Author : Anthony J. Lisska
Publisher : Oxford University Press, USA
Page : 342 pages
File Size : 25,25 MB
Release : 1996
Category : Biography & Autobiography
ISBN :
This new critique of Aquinas's theory of natural law discusses the background of the theory in Aristotle and advances new interpretations of contemporary legal issues which hark back to Aquinas.
Author : Raymond Wacks
Publisher : OUP Oxford
Page : 169 pages
File Size : 47,49 MB
Release : 2014-02-27
Category : Law
ISBN : 0191510637
The concept of law lies at the heart of our social and political life. Legal philosophy, or jurisprudence, explores the notion of law and its role in society, illuminating its meaning and its relation to the universal questions of justice, rights, and morality. In this Very Short Introduction Raymond Wacks analyses the nature and purpose of the legal system, and the practice by courts, lawyers, and judges. Wacks reveals the intriguing and challenging nature of legal philosophy with clarity and enthusiasm, providing an enlightening guide to the central questions of legal theory. In this revised edition Wacks makes a number of updates including new material on legal realism, changes to the approach to the analysis of law and legal theory, and updates to historical and anthropological jurisprudence. ABOUT THE SERIES: The Very Short Introductions series from Oxford University Press contains hundreds of titles in almost every subject area. These pocket-sized books are the perfect way to get ahead in a new subject quickly. Our expert authors combine facts, analysis, perspective, new ideas, and enthusiasm to make interesting and challenging topics highly readable.
Author : Stuart Banner
Publisher : Oxford University Press
Page : 265 pages
File Size : 10,43 MB
Release : 2021
Category : Common law
ISBN : 0197556493
The law of nature -- The common law -- The adoption of written constitutions -- The separation of law and religion -- The explosion in law publishing -- The two-sidedness of natural law -- The decline of natural law and custom --Substitutes for natural law -- Echoes of natural law.
Author : David VanDrunen
Publisher : Wm.

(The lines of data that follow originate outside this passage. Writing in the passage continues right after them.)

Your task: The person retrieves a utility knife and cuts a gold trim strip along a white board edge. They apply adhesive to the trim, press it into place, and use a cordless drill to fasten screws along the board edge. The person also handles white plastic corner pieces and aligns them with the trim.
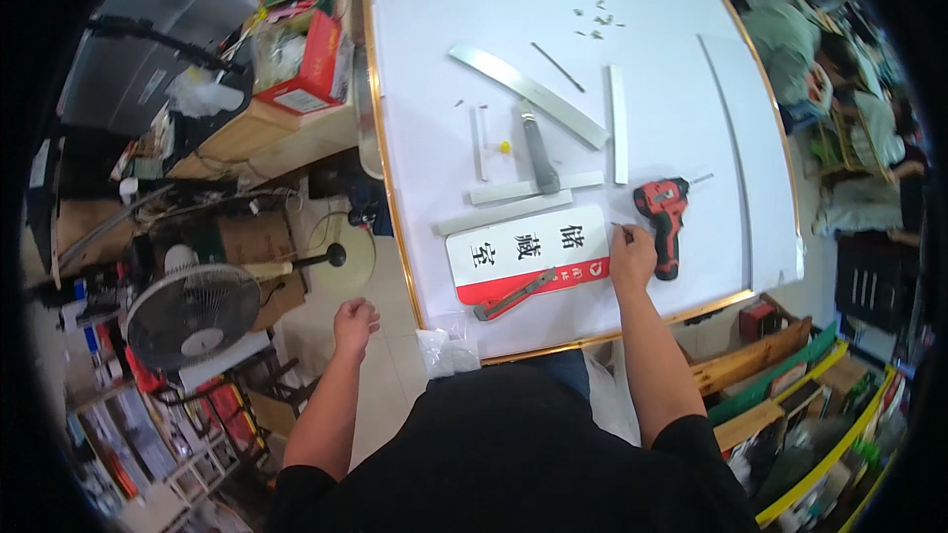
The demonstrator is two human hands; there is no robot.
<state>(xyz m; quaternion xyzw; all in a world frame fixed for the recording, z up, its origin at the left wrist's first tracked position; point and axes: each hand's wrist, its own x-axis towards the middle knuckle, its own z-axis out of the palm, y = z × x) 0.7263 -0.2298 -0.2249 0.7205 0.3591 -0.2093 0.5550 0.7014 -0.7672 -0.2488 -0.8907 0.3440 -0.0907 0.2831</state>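
Observation:
A white sign plate (494, 237) with a red lower band and dark characters lies flat near the table's front edge. At its right end, my right hand (633, 255) is closed in a pinch; a tiny dark tip shows at the fingers, too small to name. A grey utility knife (515, 294) rests across the red band. Just right of my right hand lies a red and black cordless drill (666, 222) with a bit fitted. My left hand (355, 324) hangs beyond the table's left edge, fingers loosely bent and apart, holding nothing.
Beyond the sign lie white strips (618, 124), a wide metal strip (533, 94), a grey-handled tool (537, 148), a thin dark rod (558, 67) and small scattered bits (596, 22). A clear bag (446, 351) sits at the front left corner. A fan (193, 316) stands left.

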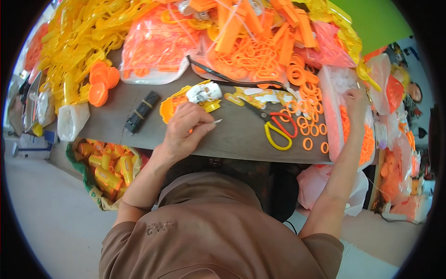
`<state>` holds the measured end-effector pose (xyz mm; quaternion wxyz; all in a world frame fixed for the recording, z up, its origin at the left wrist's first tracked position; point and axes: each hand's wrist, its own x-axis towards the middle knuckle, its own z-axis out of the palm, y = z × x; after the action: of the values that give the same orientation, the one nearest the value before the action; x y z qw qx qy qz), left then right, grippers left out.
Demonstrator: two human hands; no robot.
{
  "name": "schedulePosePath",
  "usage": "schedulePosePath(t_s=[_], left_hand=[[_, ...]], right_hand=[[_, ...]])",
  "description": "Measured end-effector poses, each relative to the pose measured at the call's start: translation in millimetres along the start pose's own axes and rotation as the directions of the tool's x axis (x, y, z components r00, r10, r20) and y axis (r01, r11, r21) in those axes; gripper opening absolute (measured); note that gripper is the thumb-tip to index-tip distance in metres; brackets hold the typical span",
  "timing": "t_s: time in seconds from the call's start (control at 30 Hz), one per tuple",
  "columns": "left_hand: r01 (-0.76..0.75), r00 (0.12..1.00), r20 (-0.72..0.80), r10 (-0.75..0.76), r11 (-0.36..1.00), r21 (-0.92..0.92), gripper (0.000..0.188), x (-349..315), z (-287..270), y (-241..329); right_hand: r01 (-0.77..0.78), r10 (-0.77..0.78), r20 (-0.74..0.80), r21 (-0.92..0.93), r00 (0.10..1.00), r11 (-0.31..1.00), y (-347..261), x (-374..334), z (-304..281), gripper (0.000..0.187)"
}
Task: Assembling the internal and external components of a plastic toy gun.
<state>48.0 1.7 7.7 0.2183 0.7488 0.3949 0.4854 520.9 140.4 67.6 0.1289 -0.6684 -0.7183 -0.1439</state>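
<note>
My left hand [186,126] is closed, thumb and forefinger pinching a small white piece [217,121]. Partly under that hand lies a yellow and orange plastic shell [168,108], with a white-and-silver mechanism [204,92] on its far side. Over on the right, my right hand [356,100] reaches into a long clear tray [331,107]. Its fingers are curled together among translucent white pieces [341,80]; what they hold, if anything, is too small to make out. Small orange parts [366,151] fill the tray's nearer portion.
Scissors [278,130] with red and yellow handles lie mid-table beside scattered orange rings [304,123]. A black bundle [142,111] lies left. Yellow parts [79,51] and bagged orange parts [158,44] heap up behind. A sack of yellow housings [109,172] stands below the left edge.
</note>
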Motion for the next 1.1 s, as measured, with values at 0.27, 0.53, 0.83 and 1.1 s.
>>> schedulePosePath(t_s=[0.27,0.53,0.83,1.1], left_hand=[[0.204,0.978,-0.009,-0.207,0.971,-0.127,0.009,-0.3,-5.6,4.9],[0.304,0.952,0.105,-0.287,0.928,-0.214,0.006,-3.1,-11.6,8.6],[0.275,0.961,0.088,-0.263,0.945,-0.175,0.005,-2.2,-17.8,5.2],[0.281,0.959,0.085,-0.269,0.934,-0.22,0.005,-2.3,-18.7,8.5]], right_hand=[[-0.263,-0.261,0.254,0.965,0.931,0.003,-227.9,-85.8,-15.8,0.015],[-0.485,-0.377,0.309,0.622,0.873,-0.614,-308.6,-112.9,22.8,0.043],[-0.502,-0.423,0.29,0.644,0.858,-0.577,-314.3,-113.1,22.2,0.046],[-0.451,-0.415,0.241,0.711,0.877,-0.539,-313.1,-112.2,18.3,0.046]])
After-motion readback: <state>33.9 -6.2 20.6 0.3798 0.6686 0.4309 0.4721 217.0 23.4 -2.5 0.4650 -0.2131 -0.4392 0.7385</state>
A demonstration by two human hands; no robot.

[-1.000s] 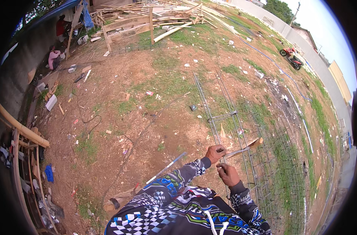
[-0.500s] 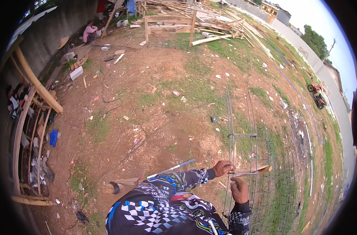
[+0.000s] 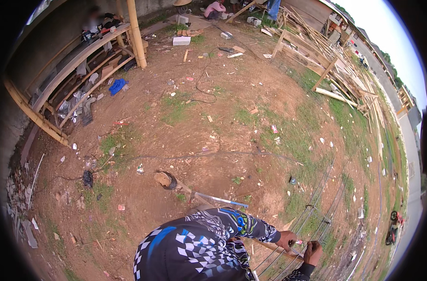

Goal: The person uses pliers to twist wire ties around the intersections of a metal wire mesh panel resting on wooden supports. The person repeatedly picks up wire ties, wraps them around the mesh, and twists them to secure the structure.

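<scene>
A cage of thin steel rods [image 3: 310, 206] runs away from me at the lower right, with cross ties joining its long bars. My left hand [image 3: 286, 240] is at the cage's near part, fingers curled inward. Just to its right my right hand [image 3: 312, 252] is closed, thumb and fingers pressed together. Whatever either one pinches is too small to make out. Below the hands, a wooden beam [image 3: 275, 247] passes under the rods, partly hidden by my sleeve. A blue and white strip [image 3: 221, 200] lies left of my left forearm, near a log end with a black band [image 3: 164, 179].
A bamboo and wood bench frame [image 3: 82, 65] stands at the upper left, with a blue cloth [image 3: 117, 86] on the ground beside it. Timber and poles [image 3: 335, 61] are piled at the far right. A person in pink [image 3: 215, 9] crouches far off. Cables and litter dot the soil.
My view has swung left, so the scene has shifted right and tilted. Both hands remain close together at the steel cage, now lower in the picture.
</scene>
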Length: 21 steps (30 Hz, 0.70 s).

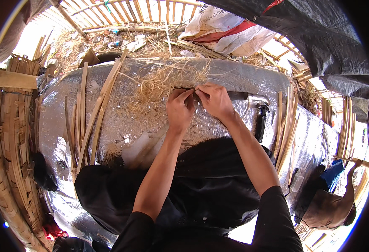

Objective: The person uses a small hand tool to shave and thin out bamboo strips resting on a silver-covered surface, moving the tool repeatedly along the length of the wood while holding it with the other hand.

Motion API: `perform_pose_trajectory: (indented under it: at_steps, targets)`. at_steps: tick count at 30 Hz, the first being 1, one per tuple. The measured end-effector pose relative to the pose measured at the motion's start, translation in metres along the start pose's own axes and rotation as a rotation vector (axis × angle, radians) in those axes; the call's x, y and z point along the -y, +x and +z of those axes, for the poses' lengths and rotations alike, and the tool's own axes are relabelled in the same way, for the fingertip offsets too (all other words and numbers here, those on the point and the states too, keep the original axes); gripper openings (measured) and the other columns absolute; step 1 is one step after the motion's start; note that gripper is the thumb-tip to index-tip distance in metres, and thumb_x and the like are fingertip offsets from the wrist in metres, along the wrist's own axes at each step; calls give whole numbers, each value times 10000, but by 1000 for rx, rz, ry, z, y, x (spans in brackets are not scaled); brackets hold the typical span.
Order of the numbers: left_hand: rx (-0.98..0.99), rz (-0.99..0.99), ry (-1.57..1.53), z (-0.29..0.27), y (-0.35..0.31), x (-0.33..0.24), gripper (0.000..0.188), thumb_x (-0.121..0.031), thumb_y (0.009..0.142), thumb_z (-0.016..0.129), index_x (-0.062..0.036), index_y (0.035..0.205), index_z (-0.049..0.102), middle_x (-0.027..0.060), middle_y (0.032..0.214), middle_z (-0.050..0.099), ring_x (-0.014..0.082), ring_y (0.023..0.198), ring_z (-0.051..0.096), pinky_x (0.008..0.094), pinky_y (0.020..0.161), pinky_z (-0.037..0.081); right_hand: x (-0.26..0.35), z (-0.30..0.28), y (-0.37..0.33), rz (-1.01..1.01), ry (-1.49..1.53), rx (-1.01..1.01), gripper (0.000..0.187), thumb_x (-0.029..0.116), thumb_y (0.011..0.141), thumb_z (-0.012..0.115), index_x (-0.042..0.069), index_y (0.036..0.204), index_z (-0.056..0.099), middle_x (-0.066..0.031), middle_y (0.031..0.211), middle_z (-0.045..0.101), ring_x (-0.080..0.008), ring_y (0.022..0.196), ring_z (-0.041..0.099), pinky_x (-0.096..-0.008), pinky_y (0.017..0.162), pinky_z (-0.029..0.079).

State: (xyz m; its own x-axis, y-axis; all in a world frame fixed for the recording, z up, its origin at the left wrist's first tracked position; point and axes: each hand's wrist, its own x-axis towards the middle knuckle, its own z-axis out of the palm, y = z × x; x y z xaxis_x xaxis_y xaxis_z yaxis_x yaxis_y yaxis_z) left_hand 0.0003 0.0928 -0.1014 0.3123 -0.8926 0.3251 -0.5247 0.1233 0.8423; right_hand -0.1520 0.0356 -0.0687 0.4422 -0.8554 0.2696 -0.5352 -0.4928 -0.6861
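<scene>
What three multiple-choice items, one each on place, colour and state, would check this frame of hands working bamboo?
1. Where does the loose pile of bamboo shavings lie?
A. On the silver mat, just left of the hands
B. Inside the woven basket
C. On the person's lap

2. What colour is the mat?
A. Blue
B. Shiny silver
C. Red

3. How do the left hand and right hand stand?
A. Far apart, both flat and empty
B. Close together, fingers pinched on a thin strip beside a knife
C. One hand raised out of view

Answers: 1 A, the tangle sits on the foil by the left hand. 2 B, the surface is reflective silver. 3 B, the fingertips meet at one spot by the blade.
</scene>
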Motion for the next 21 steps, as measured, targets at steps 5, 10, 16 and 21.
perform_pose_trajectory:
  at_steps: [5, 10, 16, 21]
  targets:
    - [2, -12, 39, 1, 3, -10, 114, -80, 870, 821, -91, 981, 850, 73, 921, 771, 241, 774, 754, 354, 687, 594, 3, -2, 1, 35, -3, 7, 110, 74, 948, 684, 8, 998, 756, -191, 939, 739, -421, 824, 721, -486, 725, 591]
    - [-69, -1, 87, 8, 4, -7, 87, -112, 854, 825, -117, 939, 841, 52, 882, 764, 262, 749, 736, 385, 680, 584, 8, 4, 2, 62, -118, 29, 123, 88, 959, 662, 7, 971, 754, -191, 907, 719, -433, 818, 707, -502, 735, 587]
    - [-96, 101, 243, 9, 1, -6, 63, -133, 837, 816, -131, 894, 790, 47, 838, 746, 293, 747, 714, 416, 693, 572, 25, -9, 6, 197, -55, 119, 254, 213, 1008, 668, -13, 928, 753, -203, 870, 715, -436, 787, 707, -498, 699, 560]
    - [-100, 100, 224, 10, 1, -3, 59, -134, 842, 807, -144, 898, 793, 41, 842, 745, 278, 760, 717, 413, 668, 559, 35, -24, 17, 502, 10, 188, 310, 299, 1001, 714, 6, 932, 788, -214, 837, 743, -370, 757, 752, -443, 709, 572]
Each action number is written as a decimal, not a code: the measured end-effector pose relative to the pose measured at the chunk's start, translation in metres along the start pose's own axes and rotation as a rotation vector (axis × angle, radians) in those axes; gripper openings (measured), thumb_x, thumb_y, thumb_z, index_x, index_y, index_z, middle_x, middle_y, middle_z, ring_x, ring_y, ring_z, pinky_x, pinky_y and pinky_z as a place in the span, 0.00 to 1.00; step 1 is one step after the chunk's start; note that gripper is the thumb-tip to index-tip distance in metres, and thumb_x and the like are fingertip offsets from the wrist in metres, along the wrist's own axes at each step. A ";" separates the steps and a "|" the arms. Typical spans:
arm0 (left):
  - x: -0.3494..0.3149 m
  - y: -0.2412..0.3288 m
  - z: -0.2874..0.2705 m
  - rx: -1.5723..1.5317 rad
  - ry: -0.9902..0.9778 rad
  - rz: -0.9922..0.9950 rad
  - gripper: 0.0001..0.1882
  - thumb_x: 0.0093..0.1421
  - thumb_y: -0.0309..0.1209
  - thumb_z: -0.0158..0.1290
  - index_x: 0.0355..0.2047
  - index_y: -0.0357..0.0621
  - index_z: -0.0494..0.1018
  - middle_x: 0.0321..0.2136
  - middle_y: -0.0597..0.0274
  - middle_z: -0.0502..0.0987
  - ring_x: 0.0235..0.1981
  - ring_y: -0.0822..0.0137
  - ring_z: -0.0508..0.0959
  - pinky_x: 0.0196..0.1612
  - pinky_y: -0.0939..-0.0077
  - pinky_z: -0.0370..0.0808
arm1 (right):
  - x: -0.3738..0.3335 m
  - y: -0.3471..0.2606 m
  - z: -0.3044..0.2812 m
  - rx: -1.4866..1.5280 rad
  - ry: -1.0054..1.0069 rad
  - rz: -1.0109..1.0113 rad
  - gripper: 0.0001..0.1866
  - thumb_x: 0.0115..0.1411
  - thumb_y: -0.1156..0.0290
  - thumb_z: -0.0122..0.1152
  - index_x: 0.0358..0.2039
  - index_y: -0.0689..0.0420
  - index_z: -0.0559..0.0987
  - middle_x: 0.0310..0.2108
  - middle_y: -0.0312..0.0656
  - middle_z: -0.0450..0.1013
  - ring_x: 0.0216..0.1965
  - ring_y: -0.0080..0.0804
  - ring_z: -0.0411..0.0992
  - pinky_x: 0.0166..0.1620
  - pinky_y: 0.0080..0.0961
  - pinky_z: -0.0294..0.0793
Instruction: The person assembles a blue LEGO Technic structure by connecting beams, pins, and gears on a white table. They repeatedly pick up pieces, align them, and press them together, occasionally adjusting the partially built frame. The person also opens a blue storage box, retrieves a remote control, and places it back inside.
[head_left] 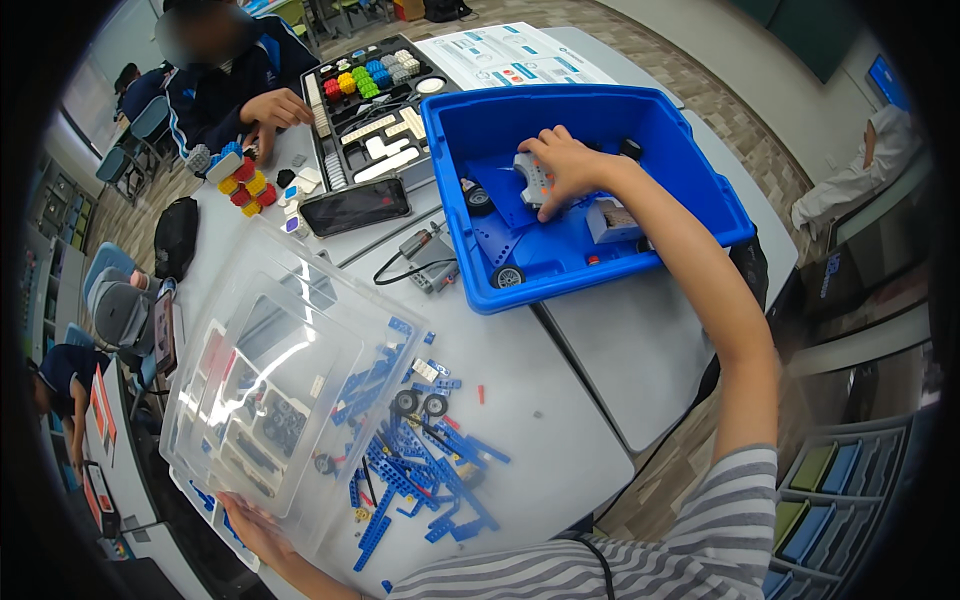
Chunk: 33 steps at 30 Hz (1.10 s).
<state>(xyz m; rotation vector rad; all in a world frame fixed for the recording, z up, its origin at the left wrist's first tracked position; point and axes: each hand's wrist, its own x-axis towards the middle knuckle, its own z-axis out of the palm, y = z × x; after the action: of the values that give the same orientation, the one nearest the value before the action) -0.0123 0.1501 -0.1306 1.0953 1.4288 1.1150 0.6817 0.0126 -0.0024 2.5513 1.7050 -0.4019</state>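
My right hand [572, 172] reaches into the blue bin [590, 292], fingers curved round a light grey plastic block [530, 180] with orange marks. Beside it in the bin lie black wheels [508, 276], a small white box [612, 222] and flat blue panels [495, 242]. At the lower left my left hand [258, 535] grips the near edge of a clear plastic lid [290, 330], which is tilted up over the table. Some of its fingers are hard to make out through the lid. Sorted pieces show beneath the clear plastic.
Loose blue building beams [440, 485] and small wheels [435, 405] lie scattered right of the lid. A grey motor with a cable [430, 262], a phone [355, 207] and a black parts tray [378, 130] stand farther back. Across the table sits another person [235, 90], hands near the tray.
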 end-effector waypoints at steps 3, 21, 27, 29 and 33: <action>0.003 0.000 -0.006 0.031 0.075 -0.040 0.43 0.67 0.56 0.47 0.69 0.37 0.50 0.69 0.48 0.53 0.70 0.57 0.53 0.68 0.66 0.48 | -0.008 0.003 -0.014 0.020 0.148 0.021 0.57 0.34 0.54 0.78 0.63 0.62 0.61 0.57 0.56 0.61 0.63 0.50 0.56 0.63 0.40 0.63; 0.003 0.004 -0.018 0.218 -0.012 0.106 0.26 0.65 0.47 0.54 0.53 0.38 0.71 0.43 0.58 0.76 0.35 0.70 0.77 0.27 0.77 0.75 | -0.210 -0.196 0.030 1.291 0.517 -0.038 0.60 0.37 0.55 0.85 0.65 0.57 0.56 0.51 0.46 0.64 0.57 0.37 0.65 0.59 0.33 0.68; -0.027 0.028 -0.012 0.488 0.017 0.142 0.33 0.65 0.49 0.54 0.59 0.35 0.66 0.52 0.49 0.72 0.40 0.63 0.78 0.37 0.72 0.77 | -0.273 -0.245 0.062 1.002 0.619 -0.067 0.61 0.40 0.64 0.84 0.68 0.57 0.51 0.61 0.50 0.57 0.57 0.39 0.66 0.58 0.34 0.71; -0.038 0.035 -0.006 0.611 0.003 0.210 0.33 0.65 0.50 0.54 0.60 0.35 0.66 0.53 0.47 0.71 0.44 0.60 0.77 0.43 0.69 0.76 | -0.287 -0.255 0.071 1.121 0.620 -0.144 0.61 0.40 0.62 0.84 0.68 0.58 0.52 0.59 0.50 0.59 0.57 0.37 0.68 0.57 0.31 0.74; -0.070 0.047 0.018 0.730 0.016 0.407 0.32 0.65 0.48 0.54 0.60 0.37 0.66 0.57 0.44 0.68 0.58 0.50 0.69 0.60 0.59 0.65 | -0.298 -0.261 0.084 1.848 0.217 -0.498 0.69 0.34 0.61 0.86 0.70 0.60 0.47 0.56 0.49 0.59 0.50 0.37 0.69 0.43 0.33 0.83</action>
<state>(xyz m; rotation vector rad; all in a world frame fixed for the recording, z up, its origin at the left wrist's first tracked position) 0.0173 0.0913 -0.0751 1.9595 1.7262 0.8743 0.3202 -0.1688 0.0155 2.5976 2.6313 -2.9538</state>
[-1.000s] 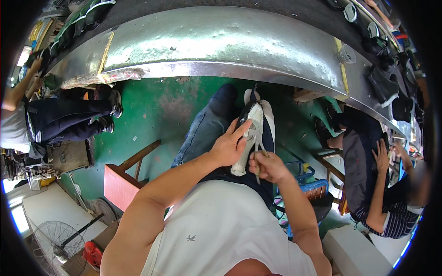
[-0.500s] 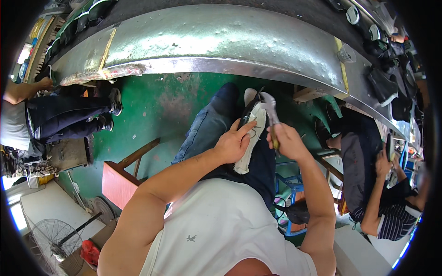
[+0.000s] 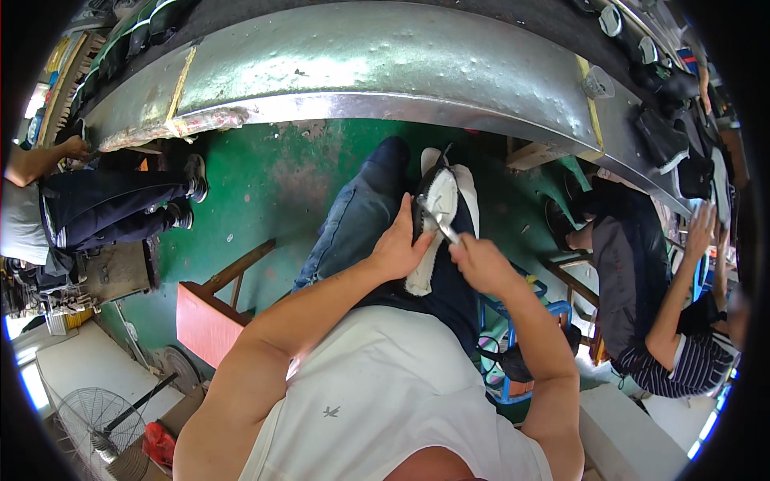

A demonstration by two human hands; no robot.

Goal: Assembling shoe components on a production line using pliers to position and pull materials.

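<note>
A shoe (image 3: 442,191) with a dark upper and a whitish underside lies bottom up across my right thigh. My left hand (image 3: 398,247) grips its left side, fingers along the dark edge and thumb near the pale bottom. In my right hand (image 3: 481,264) is a hammer (image 3: 446,231), its metal head over the middle of the shoe's underside, close to my left thumb. The right fingers wrap round the handle and hide most of it. Whether the head touches the shoe I cannot tell.
A metal-faced bench (image 3: 361,64) runs across the far side, with dark shoes (image 3: 662,138) at its right. One person (image 3: 112,196) stands at left; another (image 3: 642,272) sits at right. A wooden stool (image 3: 210,321), a fan (image 3: 96,417) and a blue stool (image 3: 509,389) are nearby.
The hammer has swung from the far end toward the middle of the shoe, its head now turned left. My left fingers have moved off the pale underside to the shoe's left side.
</note>
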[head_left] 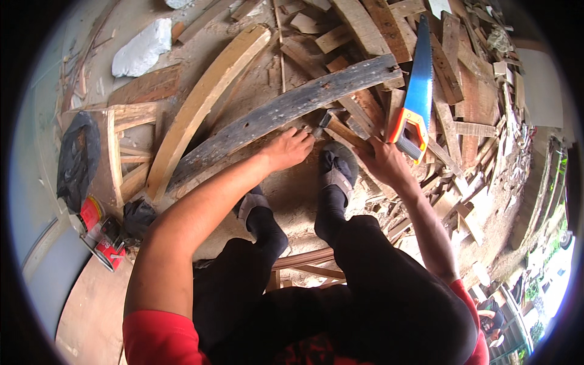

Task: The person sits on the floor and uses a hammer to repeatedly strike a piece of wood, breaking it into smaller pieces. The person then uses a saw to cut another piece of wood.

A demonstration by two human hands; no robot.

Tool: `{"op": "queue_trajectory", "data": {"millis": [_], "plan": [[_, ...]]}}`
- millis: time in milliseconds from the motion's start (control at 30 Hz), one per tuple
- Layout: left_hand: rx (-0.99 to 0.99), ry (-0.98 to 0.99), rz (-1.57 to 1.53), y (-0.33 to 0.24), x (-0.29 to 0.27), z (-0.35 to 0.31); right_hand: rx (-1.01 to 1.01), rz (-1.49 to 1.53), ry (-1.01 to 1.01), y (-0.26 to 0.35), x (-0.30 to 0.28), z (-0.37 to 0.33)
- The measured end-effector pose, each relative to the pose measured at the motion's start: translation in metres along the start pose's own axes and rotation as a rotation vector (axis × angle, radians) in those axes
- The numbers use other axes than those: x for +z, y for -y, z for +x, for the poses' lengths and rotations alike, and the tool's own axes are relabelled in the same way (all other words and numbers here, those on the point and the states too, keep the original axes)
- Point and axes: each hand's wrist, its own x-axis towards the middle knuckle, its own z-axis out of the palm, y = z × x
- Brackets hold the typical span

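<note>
One hammer (348,131): right hand (387,160) grips the handle's end, likely for leverage.
Left hand (291,149): curled nearby; cannot tell if pinching.

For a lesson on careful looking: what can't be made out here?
In the head view:
Anything the left hand holds: its fingers hide it.
The near end of the tool: the right hand covers it.
Anything under the black plastic: the plastic hides it.
Details of the person, far right: too small.

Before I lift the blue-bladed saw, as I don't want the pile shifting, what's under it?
Wood pieces show on both sides of the saw; what lies directly beneath is covered.
</note>
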Motion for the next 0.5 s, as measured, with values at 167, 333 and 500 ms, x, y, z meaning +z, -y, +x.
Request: {"op": "queue_trajectory", "data": {"millis": [167,333,500], "plan": [[-0.047,-0.093,-0.130,0.001,0.012,-0.003,-0.056,0.100,-0.072,-0.006,0.005,-0.012],[-0.081,-0.058,-0.162,0.002,0.003,-0.002,0.007,0.119,0.034,-0.016,0.002,-0.016],[-0.232,0.147,-0.515,-0.002,-0.055,-0.010,-0.067,0.297,-0.096,-0.021,0.001,-0.036]]}}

B. Eerdmans Publishing
Page : 477 pages
File Size : 22,7 MB
Release : 2010
Category : Law
ISBN : 0802864430
Conventional scholarship holds that the theology and social ethics of the Reformed tradition stand at odds with concepts of natural law and the two kingdoms. But David VanDrunen here challenges that status quo through his careful, thoroughgoing exploration of the development of Reformed social thought from the Reformation to the present. - from publisher description.
Author : Robin West
Publisher : Cambridge University Press
Page : 221 pages
File Size : 25,42 MB
Release : 2011-08-22
Category : Political Science
ISBN : 1139504126
Normative Jurisprudence aims to reinvigorate normative legal scholarship that both criticizes positive law and suggests reforms for it, on the basis of stated moral values and legalistic ideals. It looks sequentially and in detail at the three major traditions in jurisprudence – natural law, legal positivism and critical legal studies – that have in the past provided philosophical foundations for just such normative scholarship. Over the last fifty years or so, all of these traditions, although for different reasons, have taken a number of different turns – toward empirical analysis, conceptual analysis or Foucaultian critique – and away from straightforward normative criticism. As a result, normative legal scholarship – scholarship that is aimed at criticism and reform – is now lacking a foundation in jurisprudential thought. The book criticizes those developments and suggests a return, albeit with different and in many ways larger challenges, to this traditional understanding of the purpose of legal scholarship.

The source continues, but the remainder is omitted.